Director Biography – Adelina Suvagau
Adelina Suvagau is an award-winning documentary and Television Producer and Director.
In 1995 Adelina moved to Vancouver from Romania, with her husband and daughter Sonia Suvagau, and founded Sonia Productions Inc in 1998.
CBC, City TV, Vision TV, One and Joy TV broadcasted Adelina’s documentary and documentary TV series.
Adelina Suvagau received in 2012 for the “Return to Byzantium-The Art and Life of Lilian Broca” documentary the Best Documentary Award at San Pedro International Film Festival, Los Angeles, California.
Box of Freedom is Adelina’s first feature and was developed with the support of Women in Director’s Chair, from Vancouver, Canada.
Between 2006 and 2015, Adelina Suvagau acted as the National Representative and the Professional Development Director for the Documentary Organization of Canada, BC chapter.
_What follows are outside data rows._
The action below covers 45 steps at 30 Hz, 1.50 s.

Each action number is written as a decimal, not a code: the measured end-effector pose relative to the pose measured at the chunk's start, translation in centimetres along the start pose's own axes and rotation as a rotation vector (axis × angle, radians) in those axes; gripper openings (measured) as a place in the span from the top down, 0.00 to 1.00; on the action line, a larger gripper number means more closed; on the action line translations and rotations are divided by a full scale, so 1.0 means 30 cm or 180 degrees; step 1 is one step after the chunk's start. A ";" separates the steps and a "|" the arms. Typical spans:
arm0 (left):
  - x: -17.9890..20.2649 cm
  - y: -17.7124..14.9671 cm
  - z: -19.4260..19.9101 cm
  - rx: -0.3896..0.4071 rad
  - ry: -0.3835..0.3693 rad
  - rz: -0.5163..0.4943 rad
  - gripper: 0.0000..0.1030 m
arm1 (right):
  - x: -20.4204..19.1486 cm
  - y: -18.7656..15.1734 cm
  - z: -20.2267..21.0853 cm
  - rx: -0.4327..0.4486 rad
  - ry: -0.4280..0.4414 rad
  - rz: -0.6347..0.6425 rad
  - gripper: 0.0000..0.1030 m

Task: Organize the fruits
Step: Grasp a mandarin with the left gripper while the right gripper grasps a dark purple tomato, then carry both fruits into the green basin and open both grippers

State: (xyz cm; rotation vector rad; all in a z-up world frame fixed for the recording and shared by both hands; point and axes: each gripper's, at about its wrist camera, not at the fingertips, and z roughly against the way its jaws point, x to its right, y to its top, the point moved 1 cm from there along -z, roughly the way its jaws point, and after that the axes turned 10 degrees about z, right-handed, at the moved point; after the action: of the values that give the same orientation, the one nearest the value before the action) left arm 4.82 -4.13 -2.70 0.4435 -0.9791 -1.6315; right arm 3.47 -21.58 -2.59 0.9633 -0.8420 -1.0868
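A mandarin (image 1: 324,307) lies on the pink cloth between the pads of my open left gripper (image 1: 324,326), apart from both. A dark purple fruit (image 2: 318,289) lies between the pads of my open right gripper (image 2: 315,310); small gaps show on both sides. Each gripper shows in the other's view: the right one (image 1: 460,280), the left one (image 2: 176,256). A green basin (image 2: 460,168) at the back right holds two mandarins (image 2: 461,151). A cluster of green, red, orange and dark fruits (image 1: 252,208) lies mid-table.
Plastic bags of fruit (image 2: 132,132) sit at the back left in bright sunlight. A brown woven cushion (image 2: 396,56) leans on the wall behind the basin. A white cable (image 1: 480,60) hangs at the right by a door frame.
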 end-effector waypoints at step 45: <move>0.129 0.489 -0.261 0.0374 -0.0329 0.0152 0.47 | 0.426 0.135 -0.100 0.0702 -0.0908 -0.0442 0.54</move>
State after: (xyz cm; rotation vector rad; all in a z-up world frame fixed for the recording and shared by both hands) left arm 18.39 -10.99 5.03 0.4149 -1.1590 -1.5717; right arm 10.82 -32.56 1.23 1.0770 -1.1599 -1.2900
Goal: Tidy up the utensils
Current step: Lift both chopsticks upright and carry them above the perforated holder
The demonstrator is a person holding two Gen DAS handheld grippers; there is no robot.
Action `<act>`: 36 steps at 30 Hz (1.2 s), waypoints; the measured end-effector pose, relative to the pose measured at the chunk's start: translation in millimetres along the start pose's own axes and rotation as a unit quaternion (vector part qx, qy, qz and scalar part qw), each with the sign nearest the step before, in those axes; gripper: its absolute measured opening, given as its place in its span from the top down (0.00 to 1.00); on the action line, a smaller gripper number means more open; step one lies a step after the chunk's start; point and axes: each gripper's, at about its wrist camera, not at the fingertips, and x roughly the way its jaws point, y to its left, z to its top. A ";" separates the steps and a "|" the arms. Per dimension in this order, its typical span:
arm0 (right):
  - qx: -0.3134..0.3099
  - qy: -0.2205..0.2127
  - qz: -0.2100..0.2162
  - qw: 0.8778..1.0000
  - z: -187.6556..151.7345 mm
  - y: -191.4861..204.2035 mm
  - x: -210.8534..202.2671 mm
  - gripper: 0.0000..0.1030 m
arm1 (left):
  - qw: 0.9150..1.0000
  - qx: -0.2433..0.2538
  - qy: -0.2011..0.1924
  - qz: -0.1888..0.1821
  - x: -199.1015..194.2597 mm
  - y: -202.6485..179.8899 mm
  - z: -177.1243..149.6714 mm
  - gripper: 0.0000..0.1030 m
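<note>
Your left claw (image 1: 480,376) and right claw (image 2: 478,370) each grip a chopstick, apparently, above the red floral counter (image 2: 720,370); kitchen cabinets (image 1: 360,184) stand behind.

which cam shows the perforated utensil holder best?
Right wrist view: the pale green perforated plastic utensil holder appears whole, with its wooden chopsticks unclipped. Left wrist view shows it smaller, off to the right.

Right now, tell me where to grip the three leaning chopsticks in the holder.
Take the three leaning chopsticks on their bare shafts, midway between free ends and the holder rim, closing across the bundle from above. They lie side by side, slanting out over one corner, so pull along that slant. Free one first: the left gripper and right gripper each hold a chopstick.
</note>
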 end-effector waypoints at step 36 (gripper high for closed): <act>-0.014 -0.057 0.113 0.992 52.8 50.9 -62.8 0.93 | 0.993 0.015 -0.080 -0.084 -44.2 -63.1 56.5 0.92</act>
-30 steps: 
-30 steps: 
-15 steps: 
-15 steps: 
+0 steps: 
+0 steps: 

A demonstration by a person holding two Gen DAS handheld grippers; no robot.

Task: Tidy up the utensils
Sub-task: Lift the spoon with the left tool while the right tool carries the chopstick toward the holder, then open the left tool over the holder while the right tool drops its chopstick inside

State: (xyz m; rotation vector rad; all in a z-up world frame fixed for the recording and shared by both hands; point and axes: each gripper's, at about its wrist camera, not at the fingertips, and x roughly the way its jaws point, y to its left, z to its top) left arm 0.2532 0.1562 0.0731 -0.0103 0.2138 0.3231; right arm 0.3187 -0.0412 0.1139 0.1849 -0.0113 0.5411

Between 2015-2016 Adelina Suvagau acted as the President of Cineworks, an artist-run production and exhibition centre that supports independent filmmakers and media artists.
In 1995, I emigrated from Romania to Canada with my husband and our daughter. While we did not have to smuggle ourselves in a container on a dangerous journey across the Atlantic we still experienced a similar journey into a land more free.
Oftentimes we have felt as three sailors on a boat, with the rest of our family back in Romania. The dynamic quality of three is something I am very familiar with and allowed me to explore a triangular approach to the character interactions in “Box of Freedom”.
The role and responsibility of parenthood is a constant theme in “Box of Freedom” which is part of the reason I have chosen to collaborate with my daughter Sonia Suvagau in the creation of this film.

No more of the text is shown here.